From: Rodrigo Vivi <rodrigo.vivi@intel.com>
To: Matthew Auld <matthew.auld@intel.com>
Cc: intel-xe@lists.freedesktop.org
Subject: Re: [Intel-xe] [PATCH] drm/xe: Fix an invalid locking wait context bug
Date: Wed, 26 Jul 2023 13:24:56 -0400 [thread overview]
Message-ID: <ZMFW6AkUQCWNGdpl@intel.com> (raw)
In-Reply-To: <5041fe3d-2183-86fc-ce5a-db2537713eba@intel.com>
On Wed, Jul 26, 2023 at 12:38:53PM +0100, Matthew Auld wrote:
> On 25/07/2023 21:17, Rodrigo Vivi wrote:
> > We cannot have spin locks around xe_irq_reset, since it will
> > call the intel_display_power_is_enabled() function, and
> > that needs a mutex lock. Hence causing the undesired
> > "[ BUG: Invalid wait context ]"
> >
> > We cannot convert i915's power domain lock to spin lock
> > due to the nested dependency of non-atomic context waits.
> >
> > So, let's move the xe_irq_reset functions from the
> > critical area, while still ensuring that we are protecting
> > the irq.enabled and ensuring the right serialization
> > in the irq handlers.
> >
> > v2: On the first version, I had missed the fact that
> > irq.enabled is checked on the xe/display glue layer,
> > and that i915 display code is actually using the irq
> > spin lock properly. So, this got changed to a version
> > suggested by Matthew Auld, along with introducing
> > the lockdep_assert_held at the display glue code.
> >
Closes: https://gitlab.freedesktop.org/drm/xe/kernel/-/issues/463
> > Suggested-by: Matthew Auld <matthew.auld@intel.com>
> > Signed-off-by: Rodrigo Vivi <rodrigo.vivi@intel.com>
> > ---
> > drivers/gpu/drm/xe/display/ext/i915_irq.c | 1 +
> > drivers/gpu/drm/xe/xe_irq.c | 32 ++++++++++++++++++-----
> > 2 files changed, 27 insertions(+), 6 deletions(-)
> >
> > diff --git a/drivers/gpu/drm/xe/display/ext/i915_irq.c b/drivers/gpu/drm/xe/display/ext/i915_irq.c
> > index fbb0e99143f6..ac435f7f854b 100644
> > --- a/drivers/gpu/drm/xe/display/ext/i915_irq.c
> > +++ b/drivers/gpu/drm/xe/display/ext/i915_irq.c
> > @@ -107,6 +107,7 @@ void intel_display_irq_uninstall(struct drm_i915_private *dev_priv)
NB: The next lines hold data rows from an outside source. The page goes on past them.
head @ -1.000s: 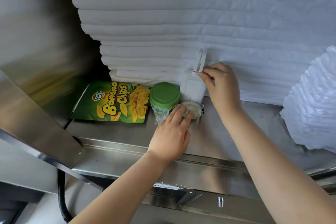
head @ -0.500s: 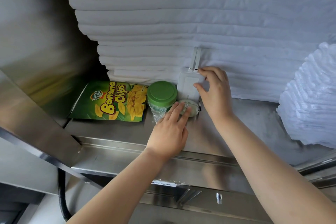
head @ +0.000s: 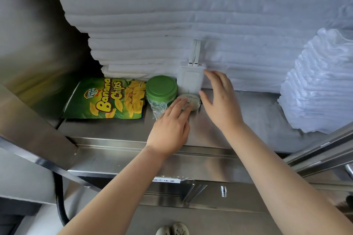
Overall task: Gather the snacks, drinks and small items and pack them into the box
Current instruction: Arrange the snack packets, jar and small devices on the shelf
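A green Banana Chips bag [head: 107, 99] lies flat on the steel shelf [head: 248, 112]. Right of it stands a green-lidded jar [head: 161, 87] wrapped in clear film. A white power bank [head: 190, 79] with short white cables on top leans against the towels. In front of it lies a small round pale-green case [head: 193, 102]. My left hand [head: 170, 126] rests straight fingers on that case. My right hand [head: 221, 101] touches the power bank's right edge, with its fingers loosely spread and its thumb near the bottom corner. No box is in view.
A tall stack of folded white towels [head: 172, 15] fills the back of the shelf. A second white pile [head: 321, 82] stands at the right. A steel panel [head: 28, 110] borders the left, with a black hose [head: 61, 202] below it. Shoes [head: 172, 229] show at the bottom.
My right hand has slid from pinching the power bank's top down to its right side, and its fingers have straightened. My left hand stays on the round case.
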The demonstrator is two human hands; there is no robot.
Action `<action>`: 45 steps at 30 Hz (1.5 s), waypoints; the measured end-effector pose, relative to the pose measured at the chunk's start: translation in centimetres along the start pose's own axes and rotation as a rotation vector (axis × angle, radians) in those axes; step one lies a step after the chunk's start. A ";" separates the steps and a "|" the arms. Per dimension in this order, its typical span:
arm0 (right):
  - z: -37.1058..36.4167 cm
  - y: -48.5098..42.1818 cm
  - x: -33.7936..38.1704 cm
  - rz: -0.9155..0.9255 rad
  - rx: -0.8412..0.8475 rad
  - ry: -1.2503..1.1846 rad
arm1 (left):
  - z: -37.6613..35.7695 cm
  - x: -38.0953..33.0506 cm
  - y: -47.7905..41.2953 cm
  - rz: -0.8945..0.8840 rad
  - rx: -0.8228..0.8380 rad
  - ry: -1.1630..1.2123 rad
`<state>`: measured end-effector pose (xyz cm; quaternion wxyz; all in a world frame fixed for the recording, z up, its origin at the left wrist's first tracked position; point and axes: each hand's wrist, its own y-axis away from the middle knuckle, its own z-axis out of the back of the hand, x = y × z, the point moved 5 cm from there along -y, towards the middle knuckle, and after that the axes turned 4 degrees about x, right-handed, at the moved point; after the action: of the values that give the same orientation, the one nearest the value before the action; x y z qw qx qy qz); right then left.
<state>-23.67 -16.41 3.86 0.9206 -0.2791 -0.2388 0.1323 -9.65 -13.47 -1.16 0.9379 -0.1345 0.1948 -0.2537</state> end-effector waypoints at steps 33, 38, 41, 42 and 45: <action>-0.4 1.2 1.5 0.043 0.236 0.167 | 0.0 -0.5 -0.1 0.046 -0.033 0.001; -0.3 7.0 -0.2 -0.069 0.329 0.202 | 0.1 -0.6 0.1 0.001 -0.053 0.013; -0.8 8.7 -0.6 -0.088 0.365 0.214 | -0.1 -0.4 -0.1 0.013 -0.059 0.017; -0.8 8.8 -0.7 -0.096 0.357 0.217 | -0.2 -0.4 -0.1 0.013 -0.054 0.017; -1.1 9.0 -0.9 -0.149 0.338 0.194 | -0.4 -0.2 -0.1 0.006 -0.042 0.026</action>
<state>-24.88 -9.94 -2.46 0.9803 -0.1136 -0.1432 0.0746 -10.08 -13.52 -1.41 0.9329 -0.1504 0.2128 -0.2486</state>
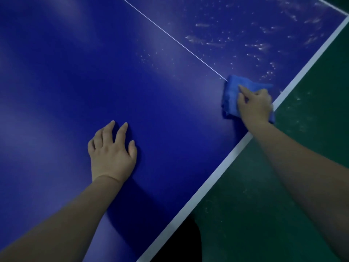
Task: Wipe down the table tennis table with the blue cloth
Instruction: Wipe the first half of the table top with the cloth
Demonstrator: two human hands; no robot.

> > bool intel_irqs_enabled(struct xe_device *xe)
> > {
> > + lockdep_assert_held(&xe->irq.lock);
> > return xe->irq.enabled;
> > }
> > diff --git a/drivers/gpu/drm/xe/xe_irq.c b/drivers/gpu/drm/xe/xe_irq.c
> > index eae190cb0969..d6b001f6a3c5 100644
> > --- a/drivers/gpu/drm/xe/xe_irq.c
> > +++ b/drivers/gpu/drm/xe/xe_irq.c
> > @@ -309,6 +309,13 @@ static irqreturn_t xelp_irq_handler(int irq, void *arg)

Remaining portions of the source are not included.